Using the records that follow, copy every line containing the word "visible".
══ Recorded data ══
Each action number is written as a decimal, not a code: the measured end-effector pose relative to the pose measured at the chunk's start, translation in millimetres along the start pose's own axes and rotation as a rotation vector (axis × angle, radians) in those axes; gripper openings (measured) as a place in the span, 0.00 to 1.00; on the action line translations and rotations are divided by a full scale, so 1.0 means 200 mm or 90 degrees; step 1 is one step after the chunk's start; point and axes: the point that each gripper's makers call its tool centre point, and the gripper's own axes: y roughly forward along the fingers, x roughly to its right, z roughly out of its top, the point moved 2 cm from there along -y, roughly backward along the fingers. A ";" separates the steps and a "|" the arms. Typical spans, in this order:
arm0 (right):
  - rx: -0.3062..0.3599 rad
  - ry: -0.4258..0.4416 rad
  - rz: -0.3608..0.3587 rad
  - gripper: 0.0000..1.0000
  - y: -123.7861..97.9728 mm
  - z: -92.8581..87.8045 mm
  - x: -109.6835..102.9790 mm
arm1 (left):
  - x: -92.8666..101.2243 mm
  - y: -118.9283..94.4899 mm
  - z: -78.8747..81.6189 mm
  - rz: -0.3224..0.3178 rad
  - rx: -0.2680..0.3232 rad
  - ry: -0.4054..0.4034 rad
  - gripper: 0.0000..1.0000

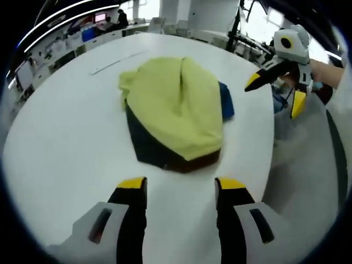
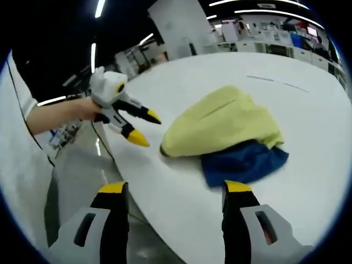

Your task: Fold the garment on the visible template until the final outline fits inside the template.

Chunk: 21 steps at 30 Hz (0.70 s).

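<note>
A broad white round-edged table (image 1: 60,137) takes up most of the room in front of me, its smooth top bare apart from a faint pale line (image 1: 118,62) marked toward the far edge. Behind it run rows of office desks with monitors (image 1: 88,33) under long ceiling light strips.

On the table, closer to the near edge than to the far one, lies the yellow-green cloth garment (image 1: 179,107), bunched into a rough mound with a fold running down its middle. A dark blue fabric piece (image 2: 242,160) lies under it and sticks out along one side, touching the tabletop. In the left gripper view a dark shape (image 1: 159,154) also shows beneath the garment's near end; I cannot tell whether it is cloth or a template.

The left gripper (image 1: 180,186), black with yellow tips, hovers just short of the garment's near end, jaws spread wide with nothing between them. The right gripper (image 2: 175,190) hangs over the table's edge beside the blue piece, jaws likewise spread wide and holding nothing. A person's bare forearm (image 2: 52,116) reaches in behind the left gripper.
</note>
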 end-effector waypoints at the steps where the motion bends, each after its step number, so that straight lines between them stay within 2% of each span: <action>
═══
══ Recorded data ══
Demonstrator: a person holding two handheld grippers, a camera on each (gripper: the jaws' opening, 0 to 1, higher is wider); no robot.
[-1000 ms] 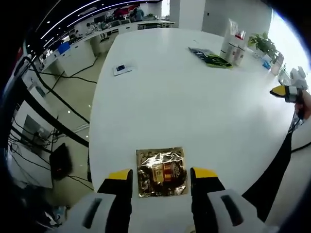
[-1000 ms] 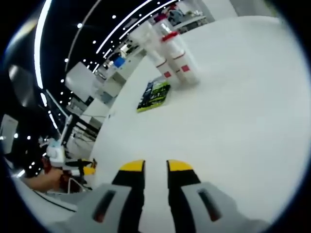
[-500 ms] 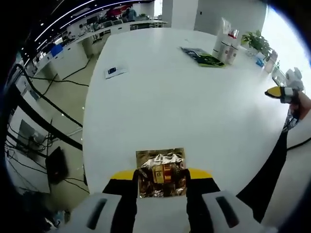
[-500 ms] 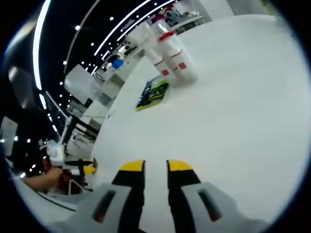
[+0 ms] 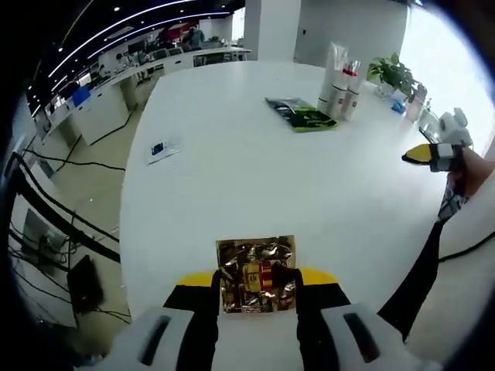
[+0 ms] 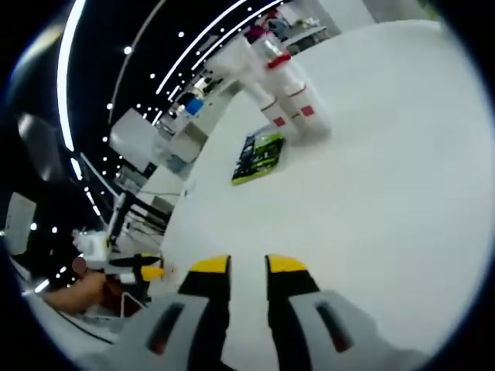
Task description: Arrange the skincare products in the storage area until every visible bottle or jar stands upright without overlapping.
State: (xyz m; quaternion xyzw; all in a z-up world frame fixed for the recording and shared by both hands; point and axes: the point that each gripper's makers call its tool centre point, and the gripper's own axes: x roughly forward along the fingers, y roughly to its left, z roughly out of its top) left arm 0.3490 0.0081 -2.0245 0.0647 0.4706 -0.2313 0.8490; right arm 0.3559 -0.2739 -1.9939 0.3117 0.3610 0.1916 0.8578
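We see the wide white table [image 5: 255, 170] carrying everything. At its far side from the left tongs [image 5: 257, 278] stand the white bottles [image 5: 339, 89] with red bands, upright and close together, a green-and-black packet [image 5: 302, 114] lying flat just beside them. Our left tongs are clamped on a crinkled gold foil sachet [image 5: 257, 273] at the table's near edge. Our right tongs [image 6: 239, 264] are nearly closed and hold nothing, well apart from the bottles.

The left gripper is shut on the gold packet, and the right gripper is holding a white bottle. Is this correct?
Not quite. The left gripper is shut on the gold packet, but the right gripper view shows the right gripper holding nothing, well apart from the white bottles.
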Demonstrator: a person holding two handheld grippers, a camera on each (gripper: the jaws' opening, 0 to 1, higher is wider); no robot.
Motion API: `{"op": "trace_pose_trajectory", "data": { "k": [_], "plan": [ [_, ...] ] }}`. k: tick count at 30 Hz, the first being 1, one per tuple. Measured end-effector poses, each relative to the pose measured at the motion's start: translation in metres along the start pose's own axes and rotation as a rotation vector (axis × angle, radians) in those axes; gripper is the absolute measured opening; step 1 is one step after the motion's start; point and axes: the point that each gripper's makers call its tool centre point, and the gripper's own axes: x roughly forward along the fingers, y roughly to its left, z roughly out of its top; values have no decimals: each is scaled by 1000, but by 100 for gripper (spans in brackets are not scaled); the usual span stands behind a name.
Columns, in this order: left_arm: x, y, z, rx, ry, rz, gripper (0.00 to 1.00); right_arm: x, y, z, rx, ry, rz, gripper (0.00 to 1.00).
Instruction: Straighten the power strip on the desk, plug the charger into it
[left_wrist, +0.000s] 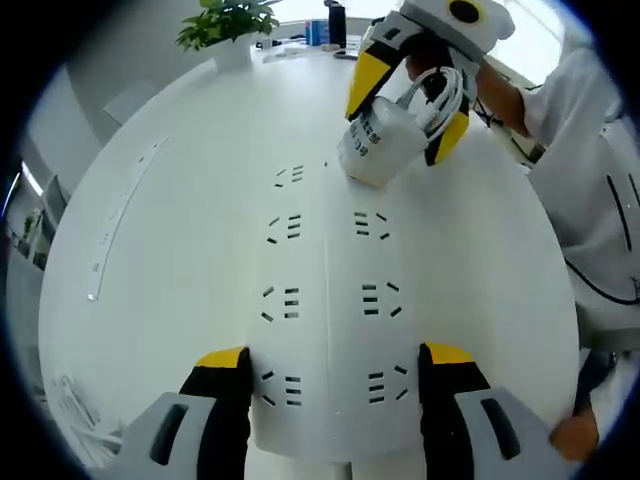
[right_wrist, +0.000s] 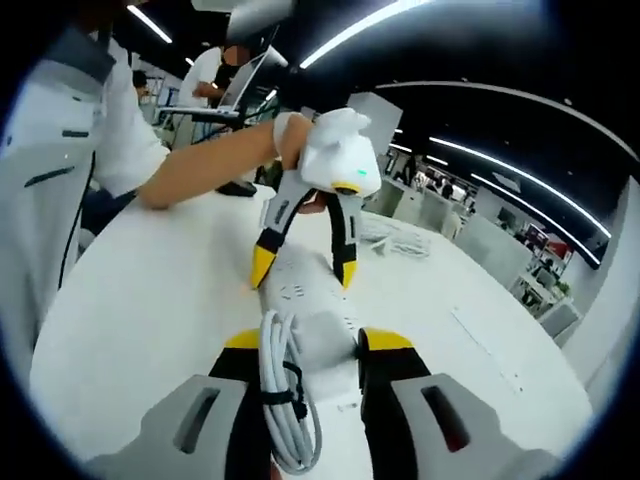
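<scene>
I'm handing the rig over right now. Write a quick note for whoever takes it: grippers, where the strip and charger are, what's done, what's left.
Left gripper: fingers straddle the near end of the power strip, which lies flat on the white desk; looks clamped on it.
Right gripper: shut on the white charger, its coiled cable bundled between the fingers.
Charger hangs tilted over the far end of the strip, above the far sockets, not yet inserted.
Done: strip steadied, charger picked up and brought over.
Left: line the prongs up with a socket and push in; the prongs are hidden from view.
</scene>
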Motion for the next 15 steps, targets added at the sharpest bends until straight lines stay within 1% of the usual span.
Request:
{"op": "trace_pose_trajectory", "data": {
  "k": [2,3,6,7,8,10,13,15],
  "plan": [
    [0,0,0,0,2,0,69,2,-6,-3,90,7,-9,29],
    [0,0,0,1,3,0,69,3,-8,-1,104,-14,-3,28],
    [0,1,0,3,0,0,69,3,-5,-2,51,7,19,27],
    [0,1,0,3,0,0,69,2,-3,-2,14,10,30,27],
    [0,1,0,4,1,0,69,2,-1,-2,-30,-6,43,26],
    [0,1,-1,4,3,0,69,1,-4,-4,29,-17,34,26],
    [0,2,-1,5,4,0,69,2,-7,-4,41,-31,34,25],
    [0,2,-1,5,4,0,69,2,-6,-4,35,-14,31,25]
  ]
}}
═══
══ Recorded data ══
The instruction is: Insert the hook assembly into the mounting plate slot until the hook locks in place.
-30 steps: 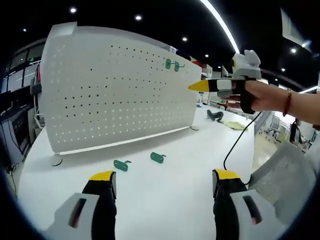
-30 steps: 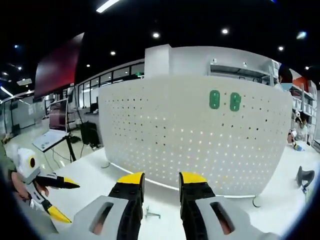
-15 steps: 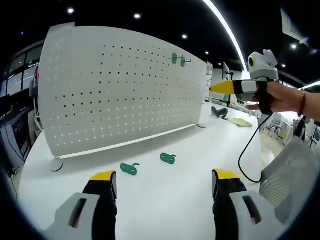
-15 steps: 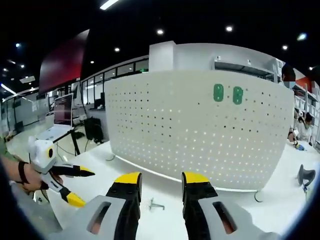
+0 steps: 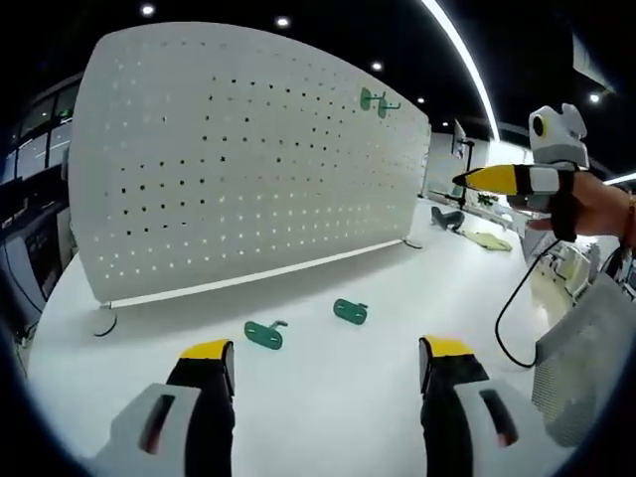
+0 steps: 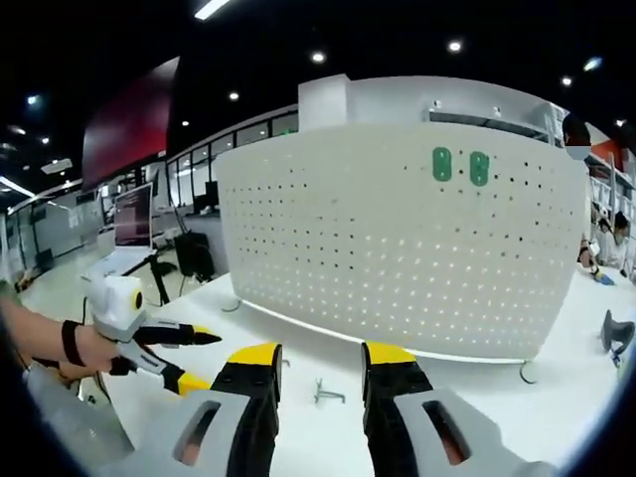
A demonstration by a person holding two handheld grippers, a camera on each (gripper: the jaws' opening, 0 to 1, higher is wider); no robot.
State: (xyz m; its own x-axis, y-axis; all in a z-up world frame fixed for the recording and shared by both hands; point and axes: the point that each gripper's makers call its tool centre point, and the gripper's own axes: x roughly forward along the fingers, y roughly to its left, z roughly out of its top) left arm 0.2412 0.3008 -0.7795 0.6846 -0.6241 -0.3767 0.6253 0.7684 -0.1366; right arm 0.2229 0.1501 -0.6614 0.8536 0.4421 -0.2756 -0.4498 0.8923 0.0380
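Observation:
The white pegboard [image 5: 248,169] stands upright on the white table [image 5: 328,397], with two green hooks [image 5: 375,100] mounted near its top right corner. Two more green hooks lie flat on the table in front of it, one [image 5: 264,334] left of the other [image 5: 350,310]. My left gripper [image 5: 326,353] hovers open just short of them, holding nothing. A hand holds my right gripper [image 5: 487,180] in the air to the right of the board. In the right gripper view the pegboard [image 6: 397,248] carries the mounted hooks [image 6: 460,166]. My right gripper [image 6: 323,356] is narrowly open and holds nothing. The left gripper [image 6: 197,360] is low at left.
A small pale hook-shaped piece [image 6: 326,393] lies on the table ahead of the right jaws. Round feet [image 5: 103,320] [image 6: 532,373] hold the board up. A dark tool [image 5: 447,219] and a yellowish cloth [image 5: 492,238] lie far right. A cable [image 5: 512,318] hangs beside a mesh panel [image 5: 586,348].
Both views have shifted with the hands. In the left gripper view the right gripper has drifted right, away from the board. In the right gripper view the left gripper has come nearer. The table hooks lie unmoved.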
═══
## Written answer
Your task: Fold the garment on the visible template until the final outline fits inside the template.
Task description: Arrange the skincare products in the storage area until every visible bottle or jar stands upright without overlapping.

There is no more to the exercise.